Send back all of the data, word for word.

========================================

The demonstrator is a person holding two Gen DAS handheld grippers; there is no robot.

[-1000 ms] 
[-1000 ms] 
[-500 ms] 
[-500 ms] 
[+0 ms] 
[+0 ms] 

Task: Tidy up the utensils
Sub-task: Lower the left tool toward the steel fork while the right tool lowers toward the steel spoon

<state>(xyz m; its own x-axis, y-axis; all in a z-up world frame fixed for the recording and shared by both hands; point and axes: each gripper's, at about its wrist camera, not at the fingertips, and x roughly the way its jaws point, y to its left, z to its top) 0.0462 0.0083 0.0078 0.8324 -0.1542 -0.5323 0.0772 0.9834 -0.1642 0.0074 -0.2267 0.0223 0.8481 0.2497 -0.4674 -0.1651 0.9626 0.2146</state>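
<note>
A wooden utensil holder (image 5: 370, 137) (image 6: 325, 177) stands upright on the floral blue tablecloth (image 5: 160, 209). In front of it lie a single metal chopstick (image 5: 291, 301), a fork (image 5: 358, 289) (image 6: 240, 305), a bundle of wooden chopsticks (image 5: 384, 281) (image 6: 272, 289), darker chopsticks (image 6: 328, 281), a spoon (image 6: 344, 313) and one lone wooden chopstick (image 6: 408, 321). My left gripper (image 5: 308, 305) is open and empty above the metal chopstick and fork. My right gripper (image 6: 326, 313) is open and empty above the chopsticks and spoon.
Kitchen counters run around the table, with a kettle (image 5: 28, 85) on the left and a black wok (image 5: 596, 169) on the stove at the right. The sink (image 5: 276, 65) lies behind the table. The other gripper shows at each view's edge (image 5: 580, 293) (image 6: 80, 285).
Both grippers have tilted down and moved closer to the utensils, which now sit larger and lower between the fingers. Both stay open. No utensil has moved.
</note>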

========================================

# Finished exercise
The demonstrator is a person holding two Gen DAS handheld grippers; there is no robot.

[-1000 ms] 
[-1000 ms] 
[-500 ms] 
[-500 ms] 
[+0 ms] 
[+0 ms] 

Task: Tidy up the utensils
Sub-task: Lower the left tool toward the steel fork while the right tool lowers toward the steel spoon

<state>(xyz m; its own x-axis, y-axis; all in a z-up world frame fixed for the recording and shared by both hands; point and axes: each gripper's, at about its wrist camera, not at the fingertips, and x roughly the way its jaws point, y to its left, z to its top) 0.0462 0.0083 0.0078 0.8324 -0.1542 -0.5323 0.0772 0.9834 -0.1642 0.0074 -0.2267 0.0223 0.8481 0.2497 -0.4674 -0.1651 0.9626 0.2146</state>
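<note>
A wooden utensil holder (image 5: 370, 137) (image 6: 325, 177) stands upright on the floral blue tablecloth (image 5: 160, 209). In front of it lie a single metal chopstick (image 5: 291, 301), a fork (image 5: 358, 289) (image 6: 240, 305), a bundle of wooden chopsticks (image 5: 384, 281) (image 6: 272, 289), darker chopsticks (image 6: 328, 281), a spoon (image 6: 344, 313) and one lone wooden chopstick (image 6: 408, 321). My left gripper (image 5: 308, 305) is open and empty above the metal chopstick and fork. My right gripper (image 6: 326, 313) is open and empty above the chopsticks and spoon.
Kitchen counters run around the table, with a kettle (image 5: 28, 85) on the left and a black wok (image 5: 596, 169) on the stove at the right. The sink (image 5: 276, 65) lies behind the table. The other gripper shows at each view's edge (image 5: 580, 293) (image 6: 80, 285).
Both grippers have tilted down and moved closer to the utensils, which now sit larger and lower between the fingers. Both stay open. No utensil has moved.
</note>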

What appears above is the complete answer.